INSTRUCTIONS TO FOLLOW: Exactly as written, output the lines below starting from the first and ending with the line that contains "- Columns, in"; omit pictures.

DATA EXTRACT:
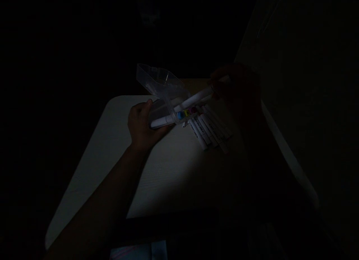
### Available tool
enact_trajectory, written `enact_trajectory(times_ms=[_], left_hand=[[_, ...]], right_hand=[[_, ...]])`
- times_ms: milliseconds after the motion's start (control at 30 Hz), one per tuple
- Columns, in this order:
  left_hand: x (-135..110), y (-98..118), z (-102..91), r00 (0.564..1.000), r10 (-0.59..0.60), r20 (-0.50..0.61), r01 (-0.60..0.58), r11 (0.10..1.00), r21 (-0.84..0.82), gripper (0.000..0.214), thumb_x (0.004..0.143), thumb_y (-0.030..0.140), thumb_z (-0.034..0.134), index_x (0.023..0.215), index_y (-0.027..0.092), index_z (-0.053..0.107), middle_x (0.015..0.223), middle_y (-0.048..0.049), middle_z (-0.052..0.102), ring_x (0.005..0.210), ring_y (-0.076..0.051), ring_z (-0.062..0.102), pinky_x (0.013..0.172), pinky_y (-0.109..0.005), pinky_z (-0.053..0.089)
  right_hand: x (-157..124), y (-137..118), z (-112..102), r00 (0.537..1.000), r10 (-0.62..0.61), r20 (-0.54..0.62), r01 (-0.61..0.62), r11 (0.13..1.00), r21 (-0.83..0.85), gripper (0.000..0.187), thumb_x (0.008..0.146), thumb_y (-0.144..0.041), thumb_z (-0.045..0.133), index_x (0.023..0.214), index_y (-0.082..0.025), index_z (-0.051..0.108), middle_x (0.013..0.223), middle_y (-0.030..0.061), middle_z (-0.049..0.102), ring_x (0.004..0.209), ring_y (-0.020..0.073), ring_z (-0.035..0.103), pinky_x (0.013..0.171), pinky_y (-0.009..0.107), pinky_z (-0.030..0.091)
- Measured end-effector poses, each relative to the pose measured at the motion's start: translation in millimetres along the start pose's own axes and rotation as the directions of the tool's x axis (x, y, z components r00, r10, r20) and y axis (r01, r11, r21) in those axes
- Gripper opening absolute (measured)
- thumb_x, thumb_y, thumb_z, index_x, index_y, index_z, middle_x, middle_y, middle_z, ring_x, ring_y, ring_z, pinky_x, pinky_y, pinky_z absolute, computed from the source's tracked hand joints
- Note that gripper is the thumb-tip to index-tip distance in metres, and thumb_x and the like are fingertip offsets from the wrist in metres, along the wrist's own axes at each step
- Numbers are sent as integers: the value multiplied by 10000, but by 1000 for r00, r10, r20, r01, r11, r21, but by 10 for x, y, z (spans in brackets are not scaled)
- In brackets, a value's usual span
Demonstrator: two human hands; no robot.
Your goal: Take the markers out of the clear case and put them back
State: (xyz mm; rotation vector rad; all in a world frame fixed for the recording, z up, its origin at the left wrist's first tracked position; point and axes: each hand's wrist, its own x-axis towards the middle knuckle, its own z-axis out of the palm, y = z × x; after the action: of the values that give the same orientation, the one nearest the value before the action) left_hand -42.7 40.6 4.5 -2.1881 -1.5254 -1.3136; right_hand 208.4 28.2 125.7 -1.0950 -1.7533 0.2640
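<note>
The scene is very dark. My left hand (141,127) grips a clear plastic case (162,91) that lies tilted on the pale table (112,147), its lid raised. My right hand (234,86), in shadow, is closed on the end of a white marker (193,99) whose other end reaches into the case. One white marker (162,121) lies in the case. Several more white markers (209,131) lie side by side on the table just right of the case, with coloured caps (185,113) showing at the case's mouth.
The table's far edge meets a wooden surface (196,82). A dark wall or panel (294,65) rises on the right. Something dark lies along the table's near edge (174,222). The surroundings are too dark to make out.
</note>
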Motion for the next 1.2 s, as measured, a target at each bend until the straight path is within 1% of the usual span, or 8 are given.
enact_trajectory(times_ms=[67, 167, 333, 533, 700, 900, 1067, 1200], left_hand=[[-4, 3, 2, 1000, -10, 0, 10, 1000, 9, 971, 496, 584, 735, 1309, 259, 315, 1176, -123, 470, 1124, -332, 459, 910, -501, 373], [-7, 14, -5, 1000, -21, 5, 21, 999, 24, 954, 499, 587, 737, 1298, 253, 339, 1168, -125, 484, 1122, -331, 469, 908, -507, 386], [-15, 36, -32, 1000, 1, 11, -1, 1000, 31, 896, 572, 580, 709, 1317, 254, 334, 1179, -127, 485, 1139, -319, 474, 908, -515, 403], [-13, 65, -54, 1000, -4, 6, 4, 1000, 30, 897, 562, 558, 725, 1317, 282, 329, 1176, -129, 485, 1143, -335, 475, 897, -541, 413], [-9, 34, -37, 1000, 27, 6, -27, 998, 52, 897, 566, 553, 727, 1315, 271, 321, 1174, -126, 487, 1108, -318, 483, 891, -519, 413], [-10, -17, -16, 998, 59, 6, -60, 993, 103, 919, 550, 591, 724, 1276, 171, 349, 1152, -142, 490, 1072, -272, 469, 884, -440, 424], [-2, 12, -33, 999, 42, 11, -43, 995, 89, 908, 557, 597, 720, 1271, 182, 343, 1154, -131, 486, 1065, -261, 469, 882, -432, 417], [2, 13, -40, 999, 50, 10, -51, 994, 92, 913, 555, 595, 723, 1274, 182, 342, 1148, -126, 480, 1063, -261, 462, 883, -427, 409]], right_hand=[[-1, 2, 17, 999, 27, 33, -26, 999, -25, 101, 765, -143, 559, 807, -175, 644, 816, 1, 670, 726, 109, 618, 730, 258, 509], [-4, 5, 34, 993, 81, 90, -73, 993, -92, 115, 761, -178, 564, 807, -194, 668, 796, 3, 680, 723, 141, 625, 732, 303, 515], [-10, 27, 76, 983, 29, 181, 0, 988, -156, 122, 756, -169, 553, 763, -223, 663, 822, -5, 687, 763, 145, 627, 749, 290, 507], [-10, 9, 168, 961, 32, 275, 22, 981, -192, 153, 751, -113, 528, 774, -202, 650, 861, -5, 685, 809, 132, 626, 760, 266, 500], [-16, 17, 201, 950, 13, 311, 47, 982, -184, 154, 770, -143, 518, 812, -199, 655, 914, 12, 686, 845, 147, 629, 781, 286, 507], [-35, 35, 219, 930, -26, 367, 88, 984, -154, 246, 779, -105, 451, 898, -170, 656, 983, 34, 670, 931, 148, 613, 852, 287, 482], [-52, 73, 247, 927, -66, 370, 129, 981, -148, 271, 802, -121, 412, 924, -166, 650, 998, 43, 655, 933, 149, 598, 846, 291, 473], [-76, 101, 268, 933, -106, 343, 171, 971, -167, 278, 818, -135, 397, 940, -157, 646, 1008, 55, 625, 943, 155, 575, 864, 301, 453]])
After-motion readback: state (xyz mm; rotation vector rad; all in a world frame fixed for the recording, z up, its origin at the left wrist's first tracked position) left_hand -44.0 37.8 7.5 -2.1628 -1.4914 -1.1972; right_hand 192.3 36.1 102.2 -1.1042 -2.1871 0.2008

EXERCISE SOLUTION:
### Available tool
enact_trajectory, written `enact_trajectory(times_ms=[_], left_hand=[[_, ...]], right_hand=[[_, ...]])`
- times_ms: milliseconds after the motion's start (control at 30 Hz), one per tuple
- Columns, in this order:

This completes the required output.